6. Wilmer Flores, soon-to-be-former-shortstop – The best hitting prospect in the Mets system, Flores doesn’t turn 20 until August 2011. He hit .300 after a promotion to the Florida State League this year, where he was easily the youngest player; most of the pitchers were four or five years older. Baseball America ranked him the #88 best prospect in baseball last offseason, but that’s going to jump up after this year.
Group 6: Where Morlocks live (The Core)
5. Angel Pagan, outfielder – Now has 1,009 plate appearances over the past two years that say, “Hey!

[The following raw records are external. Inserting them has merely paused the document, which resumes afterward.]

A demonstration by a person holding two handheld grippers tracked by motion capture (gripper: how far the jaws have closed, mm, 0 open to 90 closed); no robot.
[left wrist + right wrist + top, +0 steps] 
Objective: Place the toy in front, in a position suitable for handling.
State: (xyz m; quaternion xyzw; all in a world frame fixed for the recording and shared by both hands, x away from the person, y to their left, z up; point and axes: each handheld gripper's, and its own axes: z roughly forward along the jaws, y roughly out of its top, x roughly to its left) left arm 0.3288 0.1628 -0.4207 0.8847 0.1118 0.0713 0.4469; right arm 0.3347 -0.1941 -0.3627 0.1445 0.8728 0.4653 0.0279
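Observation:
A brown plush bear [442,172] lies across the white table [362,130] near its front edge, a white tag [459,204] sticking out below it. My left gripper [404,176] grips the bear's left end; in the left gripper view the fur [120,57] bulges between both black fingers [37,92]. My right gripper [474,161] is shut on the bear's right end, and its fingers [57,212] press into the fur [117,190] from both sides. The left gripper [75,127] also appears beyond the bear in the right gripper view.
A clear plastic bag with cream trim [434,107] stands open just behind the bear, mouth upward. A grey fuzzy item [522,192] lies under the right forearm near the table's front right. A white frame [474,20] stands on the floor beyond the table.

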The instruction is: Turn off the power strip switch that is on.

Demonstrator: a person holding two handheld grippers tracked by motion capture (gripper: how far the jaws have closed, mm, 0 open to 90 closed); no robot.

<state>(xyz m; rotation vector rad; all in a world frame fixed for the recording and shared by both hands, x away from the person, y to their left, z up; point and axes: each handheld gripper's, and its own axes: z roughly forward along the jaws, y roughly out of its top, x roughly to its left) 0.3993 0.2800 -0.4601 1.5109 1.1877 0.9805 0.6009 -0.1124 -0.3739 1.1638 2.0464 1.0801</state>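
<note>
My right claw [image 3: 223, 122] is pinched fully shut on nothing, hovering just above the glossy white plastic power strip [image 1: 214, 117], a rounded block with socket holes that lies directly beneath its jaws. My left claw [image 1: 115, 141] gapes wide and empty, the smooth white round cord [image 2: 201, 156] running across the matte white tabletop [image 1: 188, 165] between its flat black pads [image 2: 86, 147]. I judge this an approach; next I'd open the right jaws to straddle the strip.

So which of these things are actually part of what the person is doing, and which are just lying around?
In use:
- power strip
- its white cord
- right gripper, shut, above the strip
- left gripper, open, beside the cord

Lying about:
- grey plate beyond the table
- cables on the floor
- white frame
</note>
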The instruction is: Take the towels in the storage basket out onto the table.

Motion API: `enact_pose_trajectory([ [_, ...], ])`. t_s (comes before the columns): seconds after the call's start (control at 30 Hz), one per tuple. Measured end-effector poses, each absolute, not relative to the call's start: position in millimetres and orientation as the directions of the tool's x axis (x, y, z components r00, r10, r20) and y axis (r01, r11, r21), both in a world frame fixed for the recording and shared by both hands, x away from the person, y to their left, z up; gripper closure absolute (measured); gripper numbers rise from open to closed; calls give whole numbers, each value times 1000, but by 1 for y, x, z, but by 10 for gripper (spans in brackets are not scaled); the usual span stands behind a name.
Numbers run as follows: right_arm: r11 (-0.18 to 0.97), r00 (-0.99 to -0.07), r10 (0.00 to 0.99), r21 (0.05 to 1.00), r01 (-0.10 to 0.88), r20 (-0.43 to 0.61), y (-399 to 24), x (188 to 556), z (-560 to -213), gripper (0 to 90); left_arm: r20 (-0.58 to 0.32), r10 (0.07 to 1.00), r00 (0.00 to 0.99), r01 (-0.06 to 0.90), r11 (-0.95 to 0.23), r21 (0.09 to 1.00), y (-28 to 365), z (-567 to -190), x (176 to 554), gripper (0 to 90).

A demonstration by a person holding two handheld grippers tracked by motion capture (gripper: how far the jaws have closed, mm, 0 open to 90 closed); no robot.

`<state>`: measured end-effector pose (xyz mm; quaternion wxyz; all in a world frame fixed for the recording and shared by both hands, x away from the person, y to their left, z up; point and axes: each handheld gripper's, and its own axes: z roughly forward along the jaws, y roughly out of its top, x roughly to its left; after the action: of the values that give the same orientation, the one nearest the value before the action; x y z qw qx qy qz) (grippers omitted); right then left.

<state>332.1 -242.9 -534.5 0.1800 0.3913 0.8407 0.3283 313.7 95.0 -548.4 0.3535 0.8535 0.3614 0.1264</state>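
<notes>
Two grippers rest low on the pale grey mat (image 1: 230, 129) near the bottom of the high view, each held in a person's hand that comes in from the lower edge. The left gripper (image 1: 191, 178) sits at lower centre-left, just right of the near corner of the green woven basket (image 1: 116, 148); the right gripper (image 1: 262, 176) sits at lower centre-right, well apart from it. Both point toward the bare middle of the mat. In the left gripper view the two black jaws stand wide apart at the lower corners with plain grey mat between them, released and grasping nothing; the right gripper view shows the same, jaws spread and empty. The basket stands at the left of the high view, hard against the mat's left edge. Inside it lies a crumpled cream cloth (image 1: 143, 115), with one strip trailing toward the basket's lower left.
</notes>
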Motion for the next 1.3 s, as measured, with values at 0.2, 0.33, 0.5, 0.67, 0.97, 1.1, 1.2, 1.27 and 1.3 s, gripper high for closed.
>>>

I’m really awesome at just about everything.” One of the ten or eleven best outfielders in baseball, and a worthy successor to Carlos Beltran in center field. Pagan is arbitration eligible for the next two seasons, but probably won’t make too much because his skill set is varied and undervalued.
4. Jon Niese, starting pitcher – 190 innings per season and a 4.10 ERA for the next five years is really valuable. Niese won’t be eligible for arbitration until 2013, and young, cheap pitching is baseball’s gold standard.
3. Mike Pelfrey, starting pitcher – Pelfrey and Niese are interchangeable in value, depending on what you’re looking for. Pelfrey is a better pitcher at the moment — if only because he throws more innings — but is arbitration eligible for the next three seasons, making him more expensive than Niese. A team in win-now mode would rather have Pelfrey, but a team building for the next few years would rather have Niese. These two make nice rotation pieces for at least the next three years, but the problem is the other three slots.
2. Ike Davis, first baseman – Davis’ walks and strikeouts from month to month this season:
The league adjusted to him in June; Davis adjusted back by September, when he hit .330/.427/.524. His 72 walks are the most by a rookie first baseman since Jeff Bagwell walked 75 times in 1991. Davis will be 24 this season, and is controlled by the Mets through the 2015 season. He’s not going to be a superstar, but he’ll be better than Adam LaRoche, and Davis might make an All-Star game and win a gold glove somewhere along the way. With a big year, he has a chance to take over the top spot on this list.
1. David Wright, third baseman – Over the past two seasons, Wright has hit .307, posted a .390 on-base percentage, hit 29 home runs, and stolen 27 bases — only he hasn’t done all those things in the same year. He can still do it all, but not at once. The power came back last year at the expense of the average; he still seems to change his batting stance every two months. Wright’s fielding at third base has become pretty ugly, particularly going towards the line … and that whole throwing the baseball thing. There’s something weird going on, and hopefully the new coaching staff can figure it out.
Even with all that stuff — the bad fielding, the power drop, the strikeouts — Wright is still the Mets’ best player. His bad seasons would be career years for a majority of the team. Wright is signed for $45 million dollars over the next three seasons, and has the ability to rattle off a monster MVP season any of those years. He is their most valuable trade chip.
Okay, that’s the full list. Arguments will once again be accepted in the comments.